Problem requirements –
From the first line of the records through the line containing "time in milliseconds", retype every line exactly and nothing else.
☆ ☆ ☆ ☆ ☆
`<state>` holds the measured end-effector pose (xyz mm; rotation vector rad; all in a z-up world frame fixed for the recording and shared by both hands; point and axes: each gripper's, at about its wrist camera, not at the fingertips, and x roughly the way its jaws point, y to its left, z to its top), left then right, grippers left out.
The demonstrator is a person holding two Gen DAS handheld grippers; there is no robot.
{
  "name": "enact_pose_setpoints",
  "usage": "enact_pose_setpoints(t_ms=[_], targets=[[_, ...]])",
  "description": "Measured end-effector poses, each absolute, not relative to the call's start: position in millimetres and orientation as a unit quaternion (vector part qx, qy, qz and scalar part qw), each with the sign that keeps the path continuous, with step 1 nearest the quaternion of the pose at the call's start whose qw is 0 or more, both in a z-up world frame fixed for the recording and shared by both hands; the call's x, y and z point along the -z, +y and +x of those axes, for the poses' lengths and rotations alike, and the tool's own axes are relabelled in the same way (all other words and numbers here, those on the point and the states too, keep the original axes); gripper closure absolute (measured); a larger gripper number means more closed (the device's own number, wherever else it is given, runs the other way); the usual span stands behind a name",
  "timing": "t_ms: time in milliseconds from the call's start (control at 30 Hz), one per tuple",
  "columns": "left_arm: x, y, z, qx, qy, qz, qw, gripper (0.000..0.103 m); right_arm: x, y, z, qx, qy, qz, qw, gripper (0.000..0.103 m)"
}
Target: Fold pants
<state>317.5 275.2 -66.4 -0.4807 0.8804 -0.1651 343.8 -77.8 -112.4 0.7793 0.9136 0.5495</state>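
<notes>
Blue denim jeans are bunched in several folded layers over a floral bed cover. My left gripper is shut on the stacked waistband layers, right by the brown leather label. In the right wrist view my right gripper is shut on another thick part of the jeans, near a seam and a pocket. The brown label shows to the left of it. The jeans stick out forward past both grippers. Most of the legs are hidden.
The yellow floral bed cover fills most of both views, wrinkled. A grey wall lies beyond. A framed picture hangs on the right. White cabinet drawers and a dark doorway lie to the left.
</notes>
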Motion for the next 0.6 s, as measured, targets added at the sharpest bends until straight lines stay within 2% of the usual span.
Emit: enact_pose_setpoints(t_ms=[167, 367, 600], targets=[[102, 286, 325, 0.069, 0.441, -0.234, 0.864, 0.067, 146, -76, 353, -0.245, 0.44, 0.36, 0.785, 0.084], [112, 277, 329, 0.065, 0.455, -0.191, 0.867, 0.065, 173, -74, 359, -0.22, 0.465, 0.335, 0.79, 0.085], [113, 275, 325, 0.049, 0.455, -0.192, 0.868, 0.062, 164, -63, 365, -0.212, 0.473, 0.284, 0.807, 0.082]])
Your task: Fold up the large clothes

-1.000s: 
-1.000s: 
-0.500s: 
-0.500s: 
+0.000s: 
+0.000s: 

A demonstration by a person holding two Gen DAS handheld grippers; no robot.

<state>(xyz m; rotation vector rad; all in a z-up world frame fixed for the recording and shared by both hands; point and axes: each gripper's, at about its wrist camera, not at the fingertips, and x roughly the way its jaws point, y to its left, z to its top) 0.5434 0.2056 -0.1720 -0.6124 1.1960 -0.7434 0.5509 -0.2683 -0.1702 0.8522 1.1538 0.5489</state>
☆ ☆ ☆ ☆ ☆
Finished exercise –
`<state>` holds the measured end-effector pose (xyz mm; rotation vector rad; all in a z-up world frame fixed for the recording and shared by both hands; point and axes: each gripper's, at about its wrist camera, not at the fingertips, and x roughly the way its jaws point, y to its left, z to its top), left then right, grippers left out.
The demonstrator is a person holding two Gen DAS handheld grippers; there is no robot.
{
  "name": "enact_pose_setpoints",
  "usage": "enact_pose_setpoints(t_ms=[_], targets=[[_, ...]])",
  "description": "Measured end-effector poses, each absolute, not relative to the call's start: position in millimetres and orientation as a unit quaternion (vector part qx, qy, qz and scalar part qw), each with the sign that keeps the path continuous, with step 1 nearest the quaternion of the pose at the call's start whose qw is 0 or more, both in a z-up world frame fixed for the recording and shared by both hands; the call's x, y and z point along the -z, +y and +x of those axes, for the poses' lengths and rotations alike, and the tool's own axes are relabelled in the same way (all other words and numbers here, those on the point and the states too, keep the original axes); gripper closure absolute (measured); a larger gripper number means more closed (the device's own number, wherever else it is given, runs the other way); the usual span stands behind a name",
  "timing": "t_ms: time in milliseconds from the call's start (control at 30 Hz), one per tuple",

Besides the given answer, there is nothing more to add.